The special vote count has seen Te Pāti Māori claim victory in six of the seven Māori electorates, ousting incumbent Labour MPs Kelvin Davis and Peeni Henare.
Te Pāti Māori candidate Takutai Tarsh Kemp has won Tāmaki Makaurau by a slim margin of just four votes over Peeni Henare.
In Te Tai Tokerau Mariameno Kapa-Kingi of Te Pāti Māori won with a majority of 517 votes over Kelvin Davis.
Te Pāti Māori now has six seats in Parliament, which creating an overhang of two.
The Port Waikato by-election will see the addition of another seat, bringing the total number of seats in the house to 123.
Preliminary results following election night had both Peeni Henare and Kelvin Davis ahead of their respective Te Pāti Māori candidates by almost 500 votes.
But despite losing the electorate, Henare looks set to return to Parliament as number 11 on the Labour Party list.
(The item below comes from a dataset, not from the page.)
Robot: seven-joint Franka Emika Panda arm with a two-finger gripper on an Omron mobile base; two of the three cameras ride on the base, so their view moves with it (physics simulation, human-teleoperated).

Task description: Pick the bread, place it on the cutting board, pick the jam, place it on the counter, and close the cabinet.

Davis is number two on the party list, but said he would not return to Parliament if he lost in Te Tai Tokerau.
Labour has been dealt some harsh blows in this year's election, falling well short of the numbers needed to form a government.
Nanaia Mahuta lost Hauraki Waikato to Hana-Rawhiti Maipi-Clarke of Te Pāti Māori, making Maipi-Clarke the youngest elected MP since 1853.
The victory for Te Pāti Māori marked the beginning of a political career for Maipi-Clarke, 21, and the end for Nanaia Mahuta, 53, after serving 27 years in Parliament.
Rino Tirikatene also lost Te Tai Tonga to Te Pāti Māori candidate Tākuta Ferris with a preliminary margin of 1463.
Co-leaders Rawiri Waititi and Debbie Ngarewa-Packer maintained convincing leads in the Waiariki and Te Tai Hauauru seats on election night.
Waititi was ahead of his closest competitor by 11,000 votes while Ngarewa-Packer maintained a lead of 6000.
The Labour Party still holds one Māori electorate after Cushla Tangaere-Manuel took the seat from incumbent Meka Whaitiri, who defected from Labour earlier this year to stand for Te Pāti Māori.
The electorates swung massively between 2020 and 2023.